The entire listing below is to be reproduced exactly.
------------------------
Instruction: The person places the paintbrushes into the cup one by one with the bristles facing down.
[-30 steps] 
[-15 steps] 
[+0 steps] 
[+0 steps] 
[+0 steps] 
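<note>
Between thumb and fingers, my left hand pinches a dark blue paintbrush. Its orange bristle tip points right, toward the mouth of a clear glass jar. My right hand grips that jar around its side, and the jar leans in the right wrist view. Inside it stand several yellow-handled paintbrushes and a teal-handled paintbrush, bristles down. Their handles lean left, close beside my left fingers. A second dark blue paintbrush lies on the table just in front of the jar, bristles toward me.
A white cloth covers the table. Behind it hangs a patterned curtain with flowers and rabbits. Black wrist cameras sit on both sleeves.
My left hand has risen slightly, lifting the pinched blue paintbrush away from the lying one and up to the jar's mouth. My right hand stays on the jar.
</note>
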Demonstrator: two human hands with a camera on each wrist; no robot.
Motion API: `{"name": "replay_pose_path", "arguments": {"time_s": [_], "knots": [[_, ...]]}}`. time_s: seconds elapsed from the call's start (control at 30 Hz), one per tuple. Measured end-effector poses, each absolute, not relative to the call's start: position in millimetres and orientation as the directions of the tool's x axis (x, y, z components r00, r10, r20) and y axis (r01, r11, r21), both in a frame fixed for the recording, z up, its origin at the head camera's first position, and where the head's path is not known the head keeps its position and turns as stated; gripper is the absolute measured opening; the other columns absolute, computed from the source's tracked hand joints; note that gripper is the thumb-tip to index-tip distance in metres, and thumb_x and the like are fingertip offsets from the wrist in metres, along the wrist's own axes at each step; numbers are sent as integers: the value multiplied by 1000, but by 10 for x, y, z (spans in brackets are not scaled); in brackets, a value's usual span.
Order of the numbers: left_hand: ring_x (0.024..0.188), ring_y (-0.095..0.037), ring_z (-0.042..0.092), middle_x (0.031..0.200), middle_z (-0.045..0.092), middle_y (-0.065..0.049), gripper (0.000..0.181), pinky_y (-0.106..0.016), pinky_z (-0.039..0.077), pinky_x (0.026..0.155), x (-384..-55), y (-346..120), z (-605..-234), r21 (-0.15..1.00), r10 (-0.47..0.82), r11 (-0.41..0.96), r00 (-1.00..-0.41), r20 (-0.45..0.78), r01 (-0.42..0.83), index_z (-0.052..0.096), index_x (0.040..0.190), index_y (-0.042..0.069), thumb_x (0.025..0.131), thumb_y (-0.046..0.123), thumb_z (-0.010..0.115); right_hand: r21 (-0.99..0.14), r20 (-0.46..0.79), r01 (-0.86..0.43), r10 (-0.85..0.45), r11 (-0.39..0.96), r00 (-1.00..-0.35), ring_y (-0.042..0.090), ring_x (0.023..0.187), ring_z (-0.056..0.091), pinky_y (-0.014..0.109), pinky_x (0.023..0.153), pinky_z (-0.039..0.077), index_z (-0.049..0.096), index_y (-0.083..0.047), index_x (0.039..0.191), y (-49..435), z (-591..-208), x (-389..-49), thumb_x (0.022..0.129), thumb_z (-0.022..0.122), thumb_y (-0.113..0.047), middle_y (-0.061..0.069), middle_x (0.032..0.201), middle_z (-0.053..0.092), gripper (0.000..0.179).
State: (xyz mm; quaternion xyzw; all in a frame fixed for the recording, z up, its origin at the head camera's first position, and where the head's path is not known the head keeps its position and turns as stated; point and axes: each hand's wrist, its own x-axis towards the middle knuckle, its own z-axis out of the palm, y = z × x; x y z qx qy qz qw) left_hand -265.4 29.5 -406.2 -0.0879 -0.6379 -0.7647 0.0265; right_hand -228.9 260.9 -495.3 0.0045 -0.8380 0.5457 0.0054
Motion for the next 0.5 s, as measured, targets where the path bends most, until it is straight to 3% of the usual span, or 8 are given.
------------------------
**Output below**
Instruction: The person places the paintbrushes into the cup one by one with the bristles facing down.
[-30 steps] 
[-15 steps] 
[+0 steps] 
[+0 steps] 
[+0 steps] 
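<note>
Between thumb and fingers, my left hand pinches a dark blue paintbrush. Its orange bristle tip points right, toward the mouth of a clear glass jar. My right hand grips that jar around its side, and the jar leans in the right wrist view. Inside it stand several yellow-handled paintbrushes and a teal-handled paintbrush, bristles down. Their handles lean left, close beside my left fingers. A second dark blue paintbrush lies on the table just in front of the jar, bristles toward me.
A white cloth covers the table. Behind it hangs a patterned curtain with flowers and rabbits. Black wrist cameras sit on both sleeves.
My left hand has risen slightly, lifting the pinched blue paintbrush away from the lying one and up to the jar's mouth. My right hand stays on the jar.
</note>
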Demonstrator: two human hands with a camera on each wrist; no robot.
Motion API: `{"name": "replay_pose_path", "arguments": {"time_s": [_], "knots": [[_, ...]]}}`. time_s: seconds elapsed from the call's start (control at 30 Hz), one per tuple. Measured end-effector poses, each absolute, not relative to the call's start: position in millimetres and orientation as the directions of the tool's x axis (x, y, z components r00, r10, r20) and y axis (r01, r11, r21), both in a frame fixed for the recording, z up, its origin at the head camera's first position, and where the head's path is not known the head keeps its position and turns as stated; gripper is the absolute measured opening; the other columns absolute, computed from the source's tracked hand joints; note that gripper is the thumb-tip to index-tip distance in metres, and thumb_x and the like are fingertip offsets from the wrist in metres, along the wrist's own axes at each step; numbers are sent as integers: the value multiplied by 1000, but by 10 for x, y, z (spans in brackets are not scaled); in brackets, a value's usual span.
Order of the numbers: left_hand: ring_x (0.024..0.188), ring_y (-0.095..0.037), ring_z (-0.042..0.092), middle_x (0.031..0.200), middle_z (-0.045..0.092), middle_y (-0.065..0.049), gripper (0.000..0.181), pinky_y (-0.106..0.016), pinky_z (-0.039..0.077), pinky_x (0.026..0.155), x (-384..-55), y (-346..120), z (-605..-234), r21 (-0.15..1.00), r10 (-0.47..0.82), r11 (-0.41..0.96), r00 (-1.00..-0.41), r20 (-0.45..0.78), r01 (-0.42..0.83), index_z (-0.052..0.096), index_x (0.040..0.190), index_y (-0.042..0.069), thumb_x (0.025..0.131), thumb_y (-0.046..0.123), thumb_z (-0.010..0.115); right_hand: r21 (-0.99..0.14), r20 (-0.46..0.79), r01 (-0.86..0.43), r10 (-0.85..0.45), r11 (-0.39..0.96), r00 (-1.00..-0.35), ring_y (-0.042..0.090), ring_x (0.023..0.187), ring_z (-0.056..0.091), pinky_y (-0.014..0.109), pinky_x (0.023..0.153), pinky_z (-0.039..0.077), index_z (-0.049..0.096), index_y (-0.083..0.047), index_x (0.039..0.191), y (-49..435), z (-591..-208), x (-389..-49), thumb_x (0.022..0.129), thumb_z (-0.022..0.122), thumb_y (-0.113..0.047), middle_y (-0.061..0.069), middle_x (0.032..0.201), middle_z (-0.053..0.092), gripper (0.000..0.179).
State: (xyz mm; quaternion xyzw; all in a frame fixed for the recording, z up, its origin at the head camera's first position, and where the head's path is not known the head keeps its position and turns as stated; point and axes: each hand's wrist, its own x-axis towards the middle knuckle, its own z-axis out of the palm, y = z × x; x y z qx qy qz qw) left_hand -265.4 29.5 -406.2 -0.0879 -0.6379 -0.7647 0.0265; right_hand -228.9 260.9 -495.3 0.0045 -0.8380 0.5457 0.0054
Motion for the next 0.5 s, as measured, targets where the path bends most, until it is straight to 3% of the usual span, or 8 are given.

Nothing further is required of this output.